Identification and validation of a novel redox- related differentially expressed lncRNA prognostic signature for predicting clinical immunotherapy response in gastric cancer

Abstract

Abstract Redox responses modulated by intracellular long noncoding RNA (lncRNA) can be involved in tumorigenesis and progression. However, the role of redox-related lncRNAs (RRlncRNAs) in gastric cancer (GC) development remains mostly unknown. Our research aims to establish and validate novel prognostic and immune infiltration markers for GC by constructing a prognostic model of RRlncRNAs. We downloaded the transcriptomic and mutational data for 407 GC pa-tients from The Cancer Genome Atlas (TCGA) database and randomized them 1:1 into a training and validation set to show that redox-related lncRNAs affect GC patients' prognosis. Subse-quently, the prognostic model was constructed for the screened RRlncRNAs using the Least Absolute Shrinkage and Selection Operator (LASSO) and the multivariate COX regression algo-rithm. Then, Survival analyses were performed on the train and test sets.
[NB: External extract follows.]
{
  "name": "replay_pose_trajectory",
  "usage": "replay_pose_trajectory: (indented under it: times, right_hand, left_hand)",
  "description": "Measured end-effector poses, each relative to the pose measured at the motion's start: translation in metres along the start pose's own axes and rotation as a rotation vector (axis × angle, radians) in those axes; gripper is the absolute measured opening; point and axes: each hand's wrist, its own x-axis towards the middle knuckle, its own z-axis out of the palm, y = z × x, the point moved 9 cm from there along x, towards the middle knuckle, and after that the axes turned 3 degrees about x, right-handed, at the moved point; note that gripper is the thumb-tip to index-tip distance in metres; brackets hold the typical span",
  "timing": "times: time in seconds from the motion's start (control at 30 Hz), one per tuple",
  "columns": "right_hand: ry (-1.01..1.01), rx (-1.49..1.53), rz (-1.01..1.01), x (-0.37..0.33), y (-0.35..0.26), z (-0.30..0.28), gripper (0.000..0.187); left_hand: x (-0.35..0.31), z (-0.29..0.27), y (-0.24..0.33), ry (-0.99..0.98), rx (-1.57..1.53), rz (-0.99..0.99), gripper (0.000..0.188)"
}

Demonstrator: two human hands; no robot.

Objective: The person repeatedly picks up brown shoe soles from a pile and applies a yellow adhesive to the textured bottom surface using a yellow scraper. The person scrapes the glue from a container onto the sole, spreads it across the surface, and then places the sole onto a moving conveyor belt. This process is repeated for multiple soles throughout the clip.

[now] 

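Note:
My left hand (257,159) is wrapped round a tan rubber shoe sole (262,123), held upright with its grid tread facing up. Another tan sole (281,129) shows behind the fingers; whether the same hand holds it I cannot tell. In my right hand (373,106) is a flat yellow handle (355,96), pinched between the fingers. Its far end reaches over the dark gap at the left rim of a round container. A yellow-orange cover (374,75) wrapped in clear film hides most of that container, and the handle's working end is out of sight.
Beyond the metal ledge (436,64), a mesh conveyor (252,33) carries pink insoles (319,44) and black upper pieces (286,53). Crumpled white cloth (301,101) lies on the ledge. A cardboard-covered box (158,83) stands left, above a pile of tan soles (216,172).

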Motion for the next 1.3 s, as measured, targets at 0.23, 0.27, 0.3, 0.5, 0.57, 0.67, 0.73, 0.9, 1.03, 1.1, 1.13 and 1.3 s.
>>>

The overall survival rate of GC patients was significantly correlated with the signatures of eight RRlncRNAs, including AC103702.2, AL138756.1, AL356417.2, CFAP61-AS1, RHPN1-AS1, CDK6-AS1, LINC02864, and AL355574.1. Meanwhile, we validated the model's accuracy through nomograms, Decision Curve Analysis (DCA), and comparisons using models from other studies. The results demonstrated that our model is more effective and outperforms the signature of Jiang et al. Gene Ontology (GO) and Kyoto Encyclopedia of Genes and Genomes (KEGG) analysis of gene enrichment in high-risk patients shows significant enrichment in immune-related pathways. Waterfall plots of gene mutations, tumor mutation burden (TMB), and tumor immune dysfunction and exclusion (TIDE) showed significant differences in immune function between high- and low-risk groups. Then, we divided the 407 GC patients into two clusters using a consensus clustering algorithm and found significant differences in their immune microenvironment through immune cell difference anal-ysis, ESTIMATEScore, and gene set enrichment analysis (GSEA). Taken together, we conclude that the prognostic model constructed by RRlncRNAs can significantly affect the prognosis of GC patients and may alter their tumor progression by modulating the immune microenvironment in vivo. Our study found eight RRlncRNA-associated signatures, representing promising new markers for immunotherapy and diagnosis in GC patients.